Development of Functional Tendon Organoids: A 3D In Vitro Model to Unravel the Cellular and Molecular Mechanisms of Tendon Healing

Tendinopathies remain a significant clinical challenge due to the limited efficacy of current therapies, which often fail to restore full tissue function and lead to chronic pain and/or recurrence. Tendon healing is a multifaceted biological process involving the coordinated and modulated activity of inflammation, the immune and nervous systems (1). Despite its complexity, there is still no validated in vitro model that recapitulates the multicellular dynamics of tendon regeneration. In this context, organoid technology would offer a powerful approach to dissect cellular crosstalk in a controlled environment. Notably, unlike other tissues, no tendon organoids have been developed to date, representing a critical gap in the study of tendon biology and healing. However, a pioneering biological system developed by Barboni et al. (2) has shown that fetal tendon-derived factors, when co-cultured with amniotic epithelial stem cells (AECs), known for their teno-differentiative and immunomodulatory properties, can induce the formation of 3D tendon-like structures. Recent advances demonstrated that tendon biomimetic scaffolds engineered with AECs not only enhance their tenogenic commitment and immune modulation but also gain paracrine activity, inducing the formation of tendon-like structures from naïve AECs within 14-21days (3).
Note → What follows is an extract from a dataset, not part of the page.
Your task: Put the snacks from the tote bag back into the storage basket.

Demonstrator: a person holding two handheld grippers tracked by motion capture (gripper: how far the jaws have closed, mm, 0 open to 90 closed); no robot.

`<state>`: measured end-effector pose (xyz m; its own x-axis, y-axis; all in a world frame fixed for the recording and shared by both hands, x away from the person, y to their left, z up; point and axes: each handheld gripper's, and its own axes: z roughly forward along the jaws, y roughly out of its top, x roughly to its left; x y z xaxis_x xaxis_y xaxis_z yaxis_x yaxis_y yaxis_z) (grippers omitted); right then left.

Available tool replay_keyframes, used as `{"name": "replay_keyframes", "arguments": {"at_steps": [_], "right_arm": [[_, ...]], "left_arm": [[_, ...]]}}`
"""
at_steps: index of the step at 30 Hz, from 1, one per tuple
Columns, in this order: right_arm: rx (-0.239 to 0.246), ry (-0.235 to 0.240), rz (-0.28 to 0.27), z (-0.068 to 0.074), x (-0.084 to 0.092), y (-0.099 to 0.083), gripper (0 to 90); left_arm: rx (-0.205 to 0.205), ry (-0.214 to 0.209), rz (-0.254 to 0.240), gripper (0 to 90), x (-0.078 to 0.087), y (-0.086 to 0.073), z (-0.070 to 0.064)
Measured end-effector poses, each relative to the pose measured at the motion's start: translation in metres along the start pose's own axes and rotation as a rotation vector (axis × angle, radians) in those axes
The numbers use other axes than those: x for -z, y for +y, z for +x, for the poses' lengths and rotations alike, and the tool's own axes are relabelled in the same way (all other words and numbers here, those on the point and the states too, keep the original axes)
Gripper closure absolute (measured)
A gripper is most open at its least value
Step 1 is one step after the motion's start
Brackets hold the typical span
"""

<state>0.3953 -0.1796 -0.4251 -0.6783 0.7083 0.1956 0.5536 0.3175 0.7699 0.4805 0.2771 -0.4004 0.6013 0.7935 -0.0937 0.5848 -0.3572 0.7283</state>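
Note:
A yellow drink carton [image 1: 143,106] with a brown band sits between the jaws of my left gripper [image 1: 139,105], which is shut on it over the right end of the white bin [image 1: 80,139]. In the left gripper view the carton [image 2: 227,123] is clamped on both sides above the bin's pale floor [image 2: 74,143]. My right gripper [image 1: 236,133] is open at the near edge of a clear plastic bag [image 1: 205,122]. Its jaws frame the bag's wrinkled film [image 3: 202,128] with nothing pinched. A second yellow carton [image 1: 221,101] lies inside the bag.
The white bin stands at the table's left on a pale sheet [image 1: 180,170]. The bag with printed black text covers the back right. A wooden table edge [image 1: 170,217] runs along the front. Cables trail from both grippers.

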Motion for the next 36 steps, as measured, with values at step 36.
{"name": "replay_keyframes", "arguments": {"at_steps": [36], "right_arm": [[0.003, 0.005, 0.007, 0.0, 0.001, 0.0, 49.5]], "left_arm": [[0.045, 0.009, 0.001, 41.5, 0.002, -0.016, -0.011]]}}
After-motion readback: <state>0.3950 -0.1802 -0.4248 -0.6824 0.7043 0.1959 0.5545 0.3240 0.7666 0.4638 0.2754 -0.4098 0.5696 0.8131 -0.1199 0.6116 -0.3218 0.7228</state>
This research aims to characterize both the 3D-engineered scaffolds and the derived tendon-like organoids. Notably, both the engineered scaffold itself and the structures formed in co-culture meet the criteria to be defined as tendon organoids, showing tissue-like architecture, tendon-specific gene expression (SCX, THBS4, COL1, TNMD), and proteins, and secreted extracellular COL1. Connexin expression and functional assays, as fluorescence recovery after photobleaching (FRAP) further confirmed intercellular communication. Functional gap junctions via connexins are essential for the structural and functional maturation of tendon-like organoids. These findings support the establishment of the first tendon organoid system, providing a novel platform to explore tendon biology and regeneration and to develop next-generation assembloids integrating vascular and neural components.